The National Water Sports Centre was purpose-built to facilitate the training of elite athletes and the holding of National and International competitions primarily in the disciplines of rowing and both white water and placid water kayaking/canoeing, although it is used to run many other activities. The Centre is set in  of country park and boasts a 2000 m Regatta Lake, White Water Slalom Course and Water Skiing Lagoon.

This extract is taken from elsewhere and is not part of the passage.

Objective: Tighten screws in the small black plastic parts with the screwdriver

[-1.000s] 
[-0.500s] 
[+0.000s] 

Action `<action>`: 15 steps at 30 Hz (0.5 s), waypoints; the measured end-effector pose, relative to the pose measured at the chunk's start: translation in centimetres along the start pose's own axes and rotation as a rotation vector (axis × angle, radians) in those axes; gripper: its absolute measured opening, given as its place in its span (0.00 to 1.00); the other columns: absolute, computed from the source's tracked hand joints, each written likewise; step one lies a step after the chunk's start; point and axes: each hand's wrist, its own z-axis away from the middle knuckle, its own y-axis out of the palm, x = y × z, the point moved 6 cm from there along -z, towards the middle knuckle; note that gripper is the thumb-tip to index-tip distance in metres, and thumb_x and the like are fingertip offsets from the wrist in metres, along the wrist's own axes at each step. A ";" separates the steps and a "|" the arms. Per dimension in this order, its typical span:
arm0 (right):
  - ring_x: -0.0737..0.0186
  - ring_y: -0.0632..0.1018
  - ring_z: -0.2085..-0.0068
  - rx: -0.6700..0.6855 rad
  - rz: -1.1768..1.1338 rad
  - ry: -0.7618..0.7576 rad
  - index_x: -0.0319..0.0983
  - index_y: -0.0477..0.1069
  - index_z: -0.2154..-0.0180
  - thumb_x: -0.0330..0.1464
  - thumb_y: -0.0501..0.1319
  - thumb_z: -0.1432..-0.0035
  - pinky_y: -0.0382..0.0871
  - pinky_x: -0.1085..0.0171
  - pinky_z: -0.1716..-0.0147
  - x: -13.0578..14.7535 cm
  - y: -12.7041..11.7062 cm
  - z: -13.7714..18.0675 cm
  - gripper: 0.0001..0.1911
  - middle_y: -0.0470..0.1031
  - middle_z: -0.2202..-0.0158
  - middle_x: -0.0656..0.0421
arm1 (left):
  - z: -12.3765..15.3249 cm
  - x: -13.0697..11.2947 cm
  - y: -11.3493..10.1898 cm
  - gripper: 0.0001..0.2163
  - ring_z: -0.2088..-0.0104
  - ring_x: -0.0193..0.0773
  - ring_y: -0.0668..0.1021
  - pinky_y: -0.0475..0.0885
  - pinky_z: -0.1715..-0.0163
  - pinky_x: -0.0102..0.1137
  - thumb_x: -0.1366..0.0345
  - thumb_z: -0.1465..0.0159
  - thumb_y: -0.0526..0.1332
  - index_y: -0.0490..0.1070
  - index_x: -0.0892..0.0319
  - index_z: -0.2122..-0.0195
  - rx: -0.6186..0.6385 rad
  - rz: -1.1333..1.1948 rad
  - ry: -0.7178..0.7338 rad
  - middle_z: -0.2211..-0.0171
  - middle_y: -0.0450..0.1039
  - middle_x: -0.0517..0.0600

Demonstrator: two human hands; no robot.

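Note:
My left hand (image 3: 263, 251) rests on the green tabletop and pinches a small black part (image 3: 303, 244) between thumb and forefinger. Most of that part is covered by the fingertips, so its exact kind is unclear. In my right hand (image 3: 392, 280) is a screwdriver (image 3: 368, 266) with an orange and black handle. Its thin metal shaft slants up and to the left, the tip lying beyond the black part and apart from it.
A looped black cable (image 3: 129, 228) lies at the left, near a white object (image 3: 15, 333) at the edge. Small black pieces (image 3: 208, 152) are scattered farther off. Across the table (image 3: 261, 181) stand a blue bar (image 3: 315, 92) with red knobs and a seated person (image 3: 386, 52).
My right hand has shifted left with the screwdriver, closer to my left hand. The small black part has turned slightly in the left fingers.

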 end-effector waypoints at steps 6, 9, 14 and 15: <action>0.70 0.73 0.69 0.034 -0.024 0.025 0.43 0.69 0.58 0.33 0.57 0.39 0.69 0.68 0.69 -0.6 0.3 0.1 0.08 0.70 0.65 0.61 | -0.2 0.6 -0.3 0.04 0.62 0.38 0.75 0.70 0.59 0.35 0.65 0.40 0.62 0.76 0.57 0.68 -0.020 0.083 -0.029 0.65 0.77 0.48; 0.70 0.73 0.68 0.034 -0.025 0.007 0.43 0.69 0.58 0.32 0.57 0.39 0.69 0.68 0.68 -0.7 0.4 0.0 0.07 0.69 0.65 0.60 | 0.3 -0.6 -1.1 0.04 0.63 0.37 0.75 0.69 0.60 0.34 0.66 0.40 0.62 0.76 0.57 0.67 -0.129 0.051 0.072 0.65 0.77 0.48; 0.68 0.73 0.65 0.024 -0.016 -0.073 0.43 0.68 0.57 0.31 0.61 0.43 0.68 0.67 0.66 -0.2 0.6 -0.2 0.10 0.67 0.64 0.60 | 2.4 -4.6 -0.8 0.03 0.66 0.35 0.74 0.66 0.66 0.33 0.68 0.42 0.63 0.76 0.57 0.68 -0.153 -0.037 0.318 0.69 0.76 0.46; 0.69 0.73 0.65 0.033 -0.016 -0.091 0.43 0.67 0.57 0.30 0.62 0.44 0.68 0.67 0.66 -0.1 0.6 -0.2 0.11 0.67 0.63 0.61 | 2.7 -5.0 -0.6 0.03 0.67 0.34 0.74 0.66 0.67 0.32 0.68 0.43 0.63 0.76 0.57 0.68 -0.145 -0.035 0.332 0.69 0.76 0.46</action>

The National Water Sports Centre is currently owned by Nottinghamshire County Council and leased to Sport England. As part of the re-profiling of National Centres, Sport England did not continue to fund the National Water Sports Centre after its management contract ended in 2009.

Holme Pierrepont Hall 

Holme Pierrepont Hall is a Grade I listed medieval hall. The hall was built by Sir William Pierrepont around 1500, and inhabited by subsequent generations of the Pierrepont family.

History 
There is evidence that Holme Pierrepont was settled by farming communities at least as long ago as the Neolithic era.  Archaeological remains from the Bronze Age, Iron Age and Roman period have been found in the parish.

The main historic features of Holme Pierrepont are the Church of St Edmund and Holme Pierrepont Hall.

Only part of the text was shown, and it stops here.